58 barrières ponctuent le mur, où sont établis les bureaux de la Ferme chargés de contrôler les marchandises entrant dans Paris et de percevoir les droits d’entrée qui pèsent sur le vin et les boissons, les animaux à pied fourché, la paille, le bois, le charbon, les fruits cuits, la viande dépecée, le gibier, la volaille [2].
Engagés en 1784, les travaux seront presque achevés quand l’Assemblée Constituante décidera, le 19 février 1791, la suppression des droits d’octroi. Ces droits seront rétablis en 1798 et le mur, en partie dégradé, sera restauré. Il disparaîtra lorsque l’annexion de 1860 déplacera les limites de Paris sur la nouvelle enceinte de Thiers. Le chemin de ronde et les boulevards extra-muros seront alors partout réunis pour former les boulevards actuels.
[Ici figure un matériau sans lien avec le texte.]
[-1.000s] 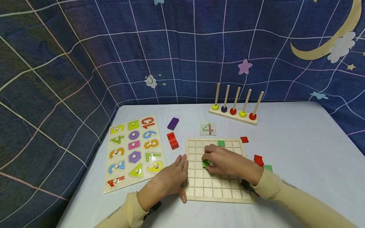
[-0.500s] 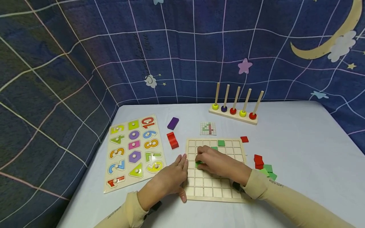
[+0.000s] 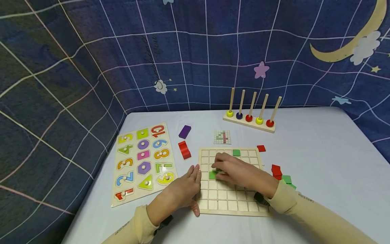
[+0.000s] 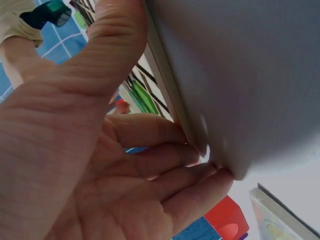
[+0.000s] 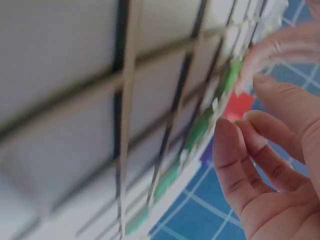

Bien qu’il ne subsiste aujourd’hui que les rotondes de Chartres (au parc Monceau) et de La Villette (place de la bataille de Stalingrad), les barrières du Trône (place de la Nation) et d’Enfer (place Denfert-Rochereau), et une portion de mur, rue Jenner [3], le tracé du mur se repère aisément en raison de la permanence des boulevards, sur lesquels ont été édifiées les lignes 2 et 6 du métro qui s’y superposent sur la quasi-totalité de leur parcours.
Ce tracé du mur, tel qu’il est défini en 1784, enserre l’espace alors urbanisé. « Une étude des zones bâties à la veille de la Révolution, et en particulier une comparaison entre les plans de Jaillot (1775) et de Verniquet (1790), montrent que le mur tenait compte, au plus près, de l’extension des faubourgs et de l’existence de propriétés importantes ou de couvents. [4]» Mais il s’appuie aussi « sur des sommets de collines ou des rebords de plateaux dont l’urbanisme du XVIIIe siècle a ainsi créé ou préparé le rôle de plaque tournante du Paris actuel : places d’Italie, Denfert-Rochereau, du Trocadéro, de l’Etoile. »
Il faut suivre ce tracé dans le détail pour comprendre la forme actuelle des boulevards, et surtout pour cerner les limites de Paris à la veille de la grande expansion du XIXe siècle.

Sur la rive gauche, le mur suit les boulevards du Midi, déjà existants, entre la place de la Barrière-d’Italie [place d’Italie] et la place d’Enfer [place Denfert-Rochereau] et les dédouble extra-muros avec la création des boulevards d’Italie [boulevard Auguste-Blanqui entre la place d’Italie et la rue de la Glacière], de la Glacière [boulevard Auguste Blanqui entre la rue de la Glacière et la rue de la Santé], de la Santé [boulevard Saint-Jacques entre les rues de la Santé et de la Tombe-Issoire] et d’Arcueil [boulevard Saint-Jacques entre la rue de la Tombe-Issoire et la place Denfert-Rochereau] [5].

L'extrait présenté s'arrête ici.